▸ **Your instructions**:
Write out, exactly as they stand, the line containing "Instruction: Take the" and all subsequent lines up to and including the final line of the records.
══ Task data
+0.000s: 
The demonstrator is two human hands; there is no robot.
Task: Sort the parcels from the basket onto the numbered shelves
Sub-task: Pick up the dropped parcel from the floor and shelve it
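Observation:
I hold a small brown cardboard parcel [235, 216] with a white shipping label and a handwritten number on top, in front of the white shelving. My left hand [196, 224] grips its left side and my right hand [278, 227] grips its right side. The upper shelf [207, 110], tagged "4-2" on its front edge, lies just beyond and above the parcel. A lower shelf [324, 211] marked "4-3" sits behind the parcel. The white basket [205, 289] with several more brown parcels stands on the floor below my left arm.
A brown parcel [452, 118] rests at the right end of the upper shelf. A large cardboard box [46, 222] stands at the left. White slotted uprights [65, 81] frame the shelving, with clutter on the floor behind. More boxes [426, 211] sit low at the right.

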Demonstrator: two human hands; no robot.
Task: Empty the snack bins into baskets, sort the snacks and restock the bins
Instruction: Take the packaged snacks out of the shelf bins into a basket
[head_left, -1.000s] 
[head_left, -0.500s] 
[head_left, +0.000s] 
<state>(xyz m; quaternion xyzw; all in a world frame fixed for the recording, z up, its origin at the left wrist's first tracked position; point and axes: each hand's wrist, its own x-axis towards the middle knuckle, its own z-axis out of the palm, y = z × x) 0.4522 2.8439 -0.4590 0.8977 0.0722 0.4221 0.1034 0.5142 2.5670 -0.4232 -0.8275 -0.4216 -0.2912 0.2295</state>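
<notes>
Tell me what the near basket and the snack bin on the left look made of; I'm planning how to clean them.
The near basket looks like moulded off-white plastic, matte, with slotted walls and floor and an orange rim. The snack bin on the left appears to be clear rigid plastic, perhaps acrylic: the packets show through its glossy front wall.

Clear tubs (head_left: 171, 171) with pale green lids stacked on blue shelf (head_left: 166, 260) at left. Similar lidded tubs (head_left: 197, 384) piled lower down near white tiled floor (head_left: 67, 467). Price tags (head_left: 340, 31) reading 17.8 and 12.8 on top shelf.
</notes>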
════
▸ **Output of the exercise**:
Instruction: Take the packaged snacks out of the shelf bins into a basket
[head_left, -1.000s] 
[head_left, -0.500s] 
[head_left, +0.000s] 
<state>(xyz m; quaternion xyzw; all in a world frame fixed for the recording, z up, its origin at the left wrist's first tracked position; point and axes: each hand's wrist, its own x-axis towards the middle knuckle, its own z-axis out of the palm, y = z × x) 0.4522 2.8439 -0.4590 0.8977 0.0722 0.4221 0.1034 0.5142 2.5670 -0.4232 -0.8275 -0.4216 -0.2912 0.2295</state>
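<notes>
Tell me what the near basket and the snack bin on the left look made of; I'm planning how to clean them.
The near basket looks like moulded off-white plastic, matte, with slotted walls and floor and an orange rim. The snack bin on the left appears to be clear rigid plastic, perhaps acrylic: the packets show through its glossy front wall.

Clear tubs (head_left: 171, 171) with pale green lids stacked on blue shelf (head_left: 166, 260) at left. Similar lidded tubs (head_left: 197, 384) piled lower down near white tiled floor (head_left: 67, 467). Price tags (head_left: 340, 31) reading 17.8 and 12.8 on top shelf.
</notes>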

No further output is required.